El tratamiento de aguas residuales no solo es una medida de control ambiental, también es una estrategia clave para promover el desarrollo sostenible. Al implementar una planta de tratamiento de aguas residuales, se generan muchos beneficios tanto, ambientales, sociales y económicos que impactan de manera positiva a nivel local y global.

 

Principales aportes de tratar las aguas residuales:

1. Protección de cuerpos de agua: El vertido directo de aguas residuales sin tratar en ríos, lagos, mares o quebradas es una de las mayores fuentes de contaminación hídrica, una planta de tratamiento puede ayudar a: eliminar contaminantes físicos, biológicos y químicos, también ayuda a preservar la biodiversidad acuática y por último mejora la calidad del agua.

2. Preservación del Recurso Hídrico: Tratar las aguas residuales permite la reutilización segura en diferentes actividades que no requieren uso de agua potable, es decir, para riego de áreas verdes o de cultivos no comestibles, sirve para la limpieza de calles, pisos industriales o vehículos, etc. Esto ayuda a reducir la presión sobre fuentes de agua dulce.

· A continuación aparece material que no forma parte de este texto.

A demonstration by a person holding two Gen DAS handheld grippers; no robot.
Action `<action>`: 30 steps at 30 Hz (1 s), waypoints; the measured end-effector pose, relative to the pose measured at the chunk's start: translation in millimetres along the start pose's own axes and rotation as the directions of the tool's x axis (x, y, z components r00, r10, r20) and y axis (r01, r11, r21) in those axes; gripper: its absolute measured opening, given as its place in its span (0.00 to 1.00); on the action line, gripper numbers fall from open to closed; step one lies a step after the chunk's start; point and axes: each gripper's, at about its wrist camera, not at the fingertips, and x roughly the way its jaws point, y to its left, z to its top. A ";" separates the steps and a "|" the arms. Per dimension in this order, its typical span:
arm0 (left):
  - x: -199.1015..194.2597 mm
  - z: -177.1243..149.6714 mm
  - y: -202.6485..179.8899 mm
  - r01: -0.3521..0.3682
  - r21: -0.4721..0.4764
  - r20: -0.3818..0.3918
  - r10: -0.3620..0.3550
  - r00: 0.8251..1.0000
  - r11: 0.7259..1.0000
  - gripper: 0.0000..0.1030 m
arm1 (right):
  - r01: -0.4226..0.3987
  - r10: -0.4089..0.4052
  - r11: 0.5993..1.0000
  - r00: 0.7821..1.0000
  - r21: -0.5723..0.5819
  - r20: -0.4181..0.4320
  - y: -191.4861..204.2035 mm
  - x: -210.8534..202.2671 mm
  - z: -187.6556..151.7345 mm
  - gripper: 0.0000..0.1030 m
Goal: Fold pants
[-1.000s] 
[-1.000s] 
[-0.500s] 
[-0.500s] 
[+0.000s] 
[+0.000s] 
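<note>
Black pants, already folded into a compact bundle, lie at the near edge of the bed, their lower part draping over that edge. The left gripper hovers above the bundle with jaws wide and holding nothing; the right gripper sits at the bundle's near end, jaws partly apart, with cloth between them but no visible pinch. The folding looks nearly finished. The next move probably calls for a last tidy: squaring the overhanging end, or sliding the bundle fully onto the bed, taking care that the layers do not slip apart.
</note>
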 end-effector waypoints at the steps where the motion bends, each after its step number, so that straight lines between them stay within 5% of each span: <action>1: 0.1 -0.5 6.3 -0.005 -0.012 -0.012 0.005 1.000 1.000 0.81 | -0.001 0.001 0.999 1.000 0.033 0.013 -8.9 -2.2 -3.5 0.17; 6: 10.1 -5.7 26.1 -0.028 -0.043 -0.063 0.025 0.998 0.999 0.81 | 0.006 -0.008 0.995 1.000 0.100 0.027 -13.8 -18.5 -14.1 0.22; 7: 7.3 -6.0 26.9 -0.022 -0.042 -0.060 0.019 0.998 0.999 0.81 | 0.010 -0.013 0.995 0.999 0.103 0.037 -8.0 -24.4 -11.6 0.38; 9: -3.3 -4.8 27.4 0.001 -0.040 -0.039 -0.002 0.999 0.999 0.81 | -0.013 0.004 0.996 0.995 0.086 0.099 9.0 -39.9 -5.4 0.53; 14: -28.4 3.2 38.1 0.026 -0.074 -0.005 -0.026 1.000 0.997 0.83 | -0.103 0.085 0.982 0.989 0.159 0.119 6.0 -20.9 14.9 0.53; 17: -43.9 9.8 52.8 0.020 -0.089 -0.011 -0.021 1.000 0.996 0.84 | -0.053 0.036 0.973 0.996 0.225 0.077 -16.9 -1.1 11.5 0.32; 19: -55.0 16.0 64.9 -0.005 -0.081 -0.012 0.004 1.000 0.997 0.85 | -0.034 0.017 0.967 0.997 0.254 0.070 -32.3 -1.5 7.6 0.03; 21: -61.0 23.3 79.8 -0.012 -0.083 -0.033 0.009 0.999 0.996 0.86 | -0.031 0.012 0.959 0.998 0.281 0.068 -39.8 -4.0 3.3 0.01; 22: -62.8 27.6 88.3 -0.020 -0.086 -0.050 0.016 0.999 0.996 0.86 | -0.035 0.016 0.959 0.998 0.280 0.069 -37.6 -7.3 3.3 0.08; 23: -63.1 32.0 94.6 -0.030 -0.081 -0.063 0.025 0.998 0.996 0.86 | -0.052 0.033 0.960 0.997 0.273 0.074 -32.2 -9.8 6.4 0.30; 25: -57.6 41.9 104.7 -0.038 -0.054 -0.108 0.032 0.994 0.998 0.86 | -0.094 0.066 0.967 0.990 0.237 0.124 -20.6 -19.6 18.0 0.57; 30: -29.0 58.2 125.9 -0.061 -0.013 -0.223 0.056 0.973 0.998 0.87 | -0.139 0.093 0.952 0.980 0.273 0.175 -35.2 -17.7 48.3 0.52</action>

3. Conservación del suelo: Las descargas de aguas residuales pueden afectar significativamente a la calidad del suelo. Pero con el tratamiento de aguas residuales se pueden evitar los procesos de salinización, acumulación de metales pesados o contaminación por patógenos, de la misma manera se previene la compactación y la pérdida de estructura del suelo debido a la infiltración de lodos sin tratar, también se reduce el impacto sobre la vegetación natural y los cultivos.

4. Fomento de la Economía Circular: Una planta de tratamiento no solo tiene la función de tratar el agua, sino también permite recuperar recursos valiosos como el agua reutilizable, que reduce el consumo de agua potable y los costos asociados.

5. Mitigación del Cambio Climático: El tratamiento de aguas residuales contribuye directamente a reducir la huella de carbono, es decir, minimiza la emisión de gases como metano y óxidos de nitrógeno que se liberan cuando el agua se descompone. Así mismo promueve prácticas sostenibles en industrias, comunidades y municipios.

 

Cumplimiento con Legislación Ambiental

Además de los beneficios ambientales mencionados anteriormente, una planta de tratamiento permite cumplir con las normativas locales e internacionales en materia de agua, esto incluye;

  • El Reglamento Técnico Salvadoreño RTS 13.05.01:24, que es el que establece los requisitos para la descarga de aguas residuales.
  • Normas del Ministerio de Medio Ambiente y Recursos Naturales (MARN).
  • Permisos de vertido y estudios de impacto ambiental requeridos para operar legalmente.

Cumplir con estas regulaciones no solo evita sanciones o cierres, sino que también mejora la reputación institucional y abre puertas a certificaciones ambientales y financiamiento verde.